Os predadores desta sociedade olham para as pessoas como tu e eu e o vbm da mesma forma que os carnívoros olham para os herbívoros. Neste aspecto, o Diogo tem os olhos bem abertos.

Quanto à Alemanha, o alemão rico sofre de um problema antigo: a arrogância. Isso é conhecido há séculos, vem descrito em livros antigos. O Eça de Queirós, qd descreveu demolidoramente o judeu alemão, enganou-se numa coisa: o comportamento que ele descreveu não é dos judeus, é dos alemães ricos!

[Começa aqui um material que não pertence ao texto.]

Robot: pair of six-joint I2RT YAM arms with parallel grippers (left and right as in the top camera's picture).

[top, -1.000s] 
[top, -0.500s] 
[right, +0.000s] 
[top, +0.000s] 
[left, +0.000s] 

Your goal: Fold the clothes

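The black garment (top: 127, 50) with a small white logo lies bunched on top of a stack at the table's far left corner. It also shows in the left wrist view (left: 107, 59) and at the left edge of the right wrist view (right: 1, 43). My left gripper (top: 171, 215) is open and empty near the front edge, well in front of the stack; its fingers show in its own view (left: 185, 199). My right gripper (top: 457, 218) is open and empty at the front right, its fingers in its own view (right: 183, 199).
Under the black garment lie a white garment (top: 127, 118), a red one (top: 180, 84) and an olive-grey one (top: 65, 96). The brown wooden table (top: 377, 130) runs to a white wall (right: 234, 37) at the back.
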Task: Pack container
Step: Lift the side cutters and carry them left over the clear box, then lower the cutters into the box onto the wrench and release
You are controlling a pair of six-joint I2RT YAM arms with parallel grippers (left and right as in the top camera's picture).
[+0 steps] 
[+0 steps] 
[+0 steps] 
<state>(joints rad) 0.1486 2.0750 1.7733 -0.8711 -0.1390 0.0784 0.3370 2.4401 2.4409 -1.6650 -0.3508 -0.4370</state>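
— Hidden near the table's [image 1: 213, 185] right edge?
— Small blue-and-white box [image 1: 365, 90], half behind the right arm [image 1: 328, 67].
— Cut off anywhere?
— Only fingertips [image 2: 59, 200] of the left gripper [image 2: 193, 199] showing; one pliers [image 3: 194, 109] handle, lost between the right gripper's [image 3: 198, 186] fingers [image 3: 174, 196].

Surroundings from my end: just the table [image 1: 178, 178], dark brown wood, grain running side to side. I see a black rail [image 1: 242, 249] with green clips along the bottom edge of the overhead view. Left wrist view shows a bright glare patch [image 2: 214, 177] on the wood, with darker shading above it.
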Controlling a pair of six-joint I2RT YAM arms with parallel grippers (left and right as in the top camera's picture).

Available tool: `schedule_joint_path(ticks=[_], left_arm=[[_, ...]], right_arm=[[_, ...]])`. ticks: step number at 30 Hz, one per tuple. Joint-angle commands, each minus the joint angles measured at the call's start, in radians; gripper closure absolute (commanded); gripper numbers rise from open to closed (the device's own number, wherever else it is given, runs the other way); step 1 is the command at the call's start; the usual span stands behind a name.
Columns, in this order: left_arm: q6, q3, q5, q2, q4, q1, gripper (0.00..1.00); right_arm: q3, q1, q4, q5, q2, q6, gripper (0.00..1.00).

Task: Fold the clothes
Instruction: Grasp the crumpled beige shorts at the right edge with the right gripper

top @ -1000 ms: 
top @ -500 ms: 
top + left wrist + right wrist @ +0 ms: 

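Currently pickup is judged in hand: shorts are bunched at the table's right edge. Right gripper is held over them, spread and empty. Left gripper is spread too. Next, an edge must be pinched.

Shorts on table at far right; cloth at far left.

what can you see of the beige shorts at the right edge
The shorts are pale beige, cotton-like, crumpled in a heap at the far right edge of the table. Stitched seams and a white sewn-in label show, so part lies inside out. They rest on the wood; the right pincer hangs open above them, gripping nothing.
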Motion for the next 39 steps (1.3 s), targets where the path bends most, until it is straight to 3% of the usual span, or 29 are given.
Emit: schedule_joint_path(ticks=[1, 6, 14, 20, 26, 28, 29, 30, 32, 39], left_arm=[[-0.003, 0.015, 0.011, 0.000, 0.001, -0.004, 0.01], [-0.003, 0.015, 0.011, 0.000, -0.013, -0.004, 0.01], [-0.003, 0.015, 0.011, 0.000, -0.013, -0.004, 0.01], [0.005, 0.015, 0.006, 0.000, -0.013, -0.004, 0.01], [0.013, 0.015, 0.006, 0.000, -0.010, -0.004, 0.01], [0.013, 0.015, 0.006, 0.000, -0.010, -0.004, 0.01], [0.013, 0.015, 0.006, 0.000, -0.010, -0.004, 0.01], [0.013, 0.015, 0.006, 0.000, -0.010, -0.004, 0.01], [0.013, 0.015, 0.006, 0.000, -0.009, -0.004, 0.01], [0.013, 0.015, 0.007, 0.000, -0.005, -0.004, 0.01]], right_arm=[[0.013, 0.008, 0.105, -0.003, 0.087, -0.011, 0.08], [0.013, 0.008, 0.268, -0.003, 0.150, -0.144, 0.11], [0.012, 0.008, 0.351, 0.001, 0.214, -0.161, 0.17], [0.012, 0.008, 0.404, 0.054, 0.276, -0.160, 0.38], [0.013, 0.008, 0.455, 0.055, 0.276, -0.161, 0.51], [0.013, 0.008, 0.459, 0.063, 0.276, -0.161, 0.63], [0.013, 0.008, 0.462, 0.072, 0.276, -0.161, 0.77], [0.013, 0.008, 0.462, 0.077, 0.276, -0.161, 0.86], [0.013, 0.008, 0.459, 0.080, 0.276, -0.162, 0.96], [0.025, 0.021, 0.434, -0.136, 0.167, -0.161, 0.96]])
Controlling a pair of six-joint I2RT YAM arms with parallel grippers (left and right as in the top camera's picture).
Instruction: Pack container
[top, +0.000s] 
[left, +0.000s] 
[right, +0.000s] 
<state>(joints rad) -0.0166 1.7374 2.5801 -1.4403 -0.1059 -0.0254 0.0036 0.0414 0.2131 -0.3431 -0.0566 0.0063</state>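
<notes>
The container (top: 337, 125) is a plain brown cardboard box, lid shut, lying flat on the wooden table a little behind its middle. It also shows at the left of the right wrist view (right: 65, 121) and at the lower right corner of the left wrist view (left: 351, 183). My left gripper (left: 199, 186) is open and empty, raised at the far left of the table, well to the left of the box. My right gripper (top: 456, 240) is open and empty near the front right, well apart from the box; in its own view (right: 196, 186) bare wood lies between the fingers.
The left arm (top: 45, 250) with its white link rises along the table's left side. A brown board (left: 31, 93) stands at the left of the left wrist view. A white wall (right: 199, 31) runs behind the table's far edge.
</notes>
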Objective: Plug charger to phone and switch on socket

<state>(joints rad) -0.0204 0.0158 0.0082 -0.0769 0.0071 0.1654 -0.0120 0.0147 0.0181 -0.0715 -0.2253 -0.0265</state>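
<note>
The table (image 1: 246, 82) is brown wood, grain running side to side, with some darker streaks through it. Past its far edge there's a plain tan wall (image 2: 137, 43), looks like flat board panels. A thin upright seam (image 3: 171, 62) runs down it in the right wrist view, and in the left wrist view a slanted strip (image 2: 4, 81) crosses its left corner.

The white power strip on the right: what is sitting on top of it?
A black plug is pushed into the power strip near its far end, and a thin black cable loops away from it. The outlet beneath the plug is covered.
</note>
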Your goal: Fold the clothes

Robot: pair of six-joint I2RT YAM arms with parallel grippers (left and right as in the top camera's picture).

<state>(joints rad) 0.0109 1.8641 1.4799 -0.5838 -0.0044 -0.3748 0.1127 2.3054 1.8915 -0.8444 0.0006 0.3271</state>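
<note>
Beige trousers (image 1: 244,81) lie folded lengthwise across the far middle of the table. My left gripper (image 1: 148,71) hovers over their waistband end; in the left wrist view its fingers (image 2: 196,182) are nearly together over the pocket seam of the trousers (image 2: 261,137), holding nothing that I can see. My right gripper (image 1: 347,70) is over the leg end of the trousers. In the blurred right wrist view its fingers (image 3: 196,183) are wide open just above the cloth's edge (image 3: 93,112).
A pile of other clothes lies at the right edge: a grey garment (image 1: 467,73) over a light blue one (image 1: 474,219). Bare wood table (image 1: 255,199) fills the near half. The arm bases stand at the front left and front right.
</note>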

Essa é uma das razões da atual política de empobrecimento: nós somos inferiores e por isso devemos ser colocados no nosso lugar de inferiores - é uma questão "moral" para os alemães, não é uma questão económica . E quanto mais pobres ficarmos, mais pobres eles acharão que devemos ser - até chegarmos a ser escravos; e depois disso acharão que somos dispensáveis porque a humanidade passa bem sem nós, uma vez que não damos qq contribuição útil e nesta vida só tem direito a existir o que for útil.

Achas difícil de entender? Mas, no fundo, é o que pensamos dos ciganos, não é verdade? Do ponto de vista dos alemães, nós fazemos tanta falta como os ciganos.. e é verdade, um povo com 50% de analfabetos funcionais é o quê hoje? 10% de licenciados, a maioria deles em cursos fictícios, numa sociedade onde não se admite menos de 50% de licenciados em cursos a sério? Uma sociedade em 50º lugar no acesso à net? Uma sociedade com mais de 40% de abandono escolar?

Portanto, para os alemães, nós somos seres inferiores e nem pensar em nos deixarem comer à mesa deles. E nós ou aceitamos o papel que eles nos reservam, ou saltamos fora deste barco... ou nos unimos aos outros "ciganos" e os enfrentamos.

Carlos disse...
Este comentário foi removido pelo autor.
Carlos disse...

Caro alf
O “gene egoísta”
Você já pensou nas implicações legais que essa teoria traz?
Passamos a ser inimputáveis. Não fui eu, foi o meu gene...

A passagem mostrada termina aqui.